Dance at your Own Risk
Chevy High Performance|January 2017

Dave Terry and friends prosecute his umpteenth L79 Nova.

Ro McGonegal
Dance at your Own Risk

MY OLDER BROTHER LOVED CARS. When I realized that I wasn’t going to be a professional baseball or football player … I had to have something to do.” So began Dave Terry’s long association with the internal combustion engine and the sheetmetal it adheres to. In those 50 years, he’d built numbers-matching 1966 L79 Novas. He was beyond burnout with that fussy discipline.

“After selling my Nova parts and getting into early Corvettes, a friend brought over a ’66 sedan he’d just bought. It had a MagnaCharger supercharged LS motor in it. I drove it and that was it! It was a rocket—an L79 Nova on steroids,” said Dave, as balls of sweat rolled down his flanks. “Luckily, I’d held onto a sedan. So I got started, tore my car apart and after getting into it, I realized that it needed everything! I’d found it on eBay. It was a lot rustier than advertised.

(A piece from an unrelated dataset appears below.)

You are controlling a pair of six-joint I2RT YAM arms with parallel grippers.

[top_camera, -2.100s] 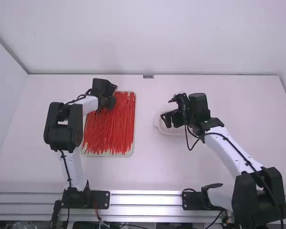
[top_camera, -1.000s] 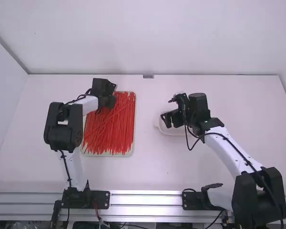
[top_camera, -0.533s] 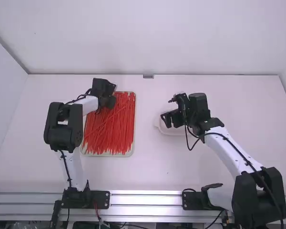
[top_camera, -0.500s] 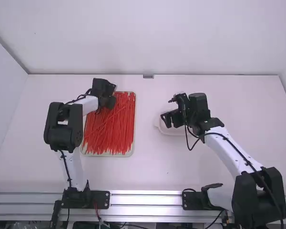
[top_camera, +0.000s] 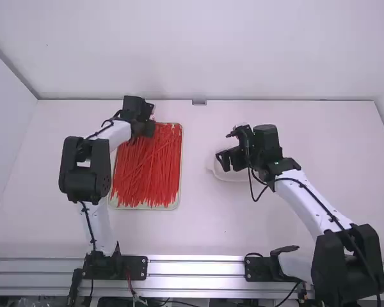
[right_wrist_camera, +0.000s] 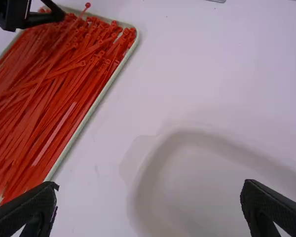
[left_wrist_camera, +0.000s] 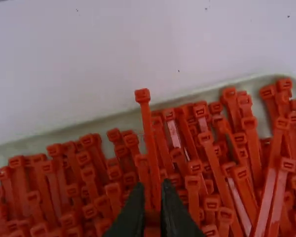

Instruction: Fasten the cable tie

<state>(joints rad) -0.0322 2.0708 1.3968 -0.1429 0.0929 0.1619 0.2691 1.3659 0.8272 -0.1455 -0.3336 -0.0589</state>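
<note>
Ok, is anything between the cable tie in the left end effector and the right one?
Nothing visible. The left end effector grips one cable tie over the tray; only bare table separates it from the open right end effector.

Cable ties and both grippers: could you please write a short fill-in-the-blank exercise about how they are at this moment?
1. The left gripper is shut on one red ____.
2. The right gripper hangs ____ over the white bowl.
3. The pile of ties lies in a flat ____.

Missing words: cable tie; open; tray.
</note>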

“Knowing it wasn’t worth squat torn apart, we decided to go ahead and build it. As such, the philosophy morphed on a familiar sentiment. The goal was to build a ’60’s-style hot rod—something that I would have driven when I was a kid, but with a modern kick.” The “we” Dave refers to includes old friends with expertise in the key realms; each of them putting their own signature to it. Those who prosecuted the Nova with Dave were Tom Thomason, Larry Blalock, Fred Maddox, Mike Lloyd, and Dave’s son J.D.

This story is from the January 2017 edition of Chevy High Performance.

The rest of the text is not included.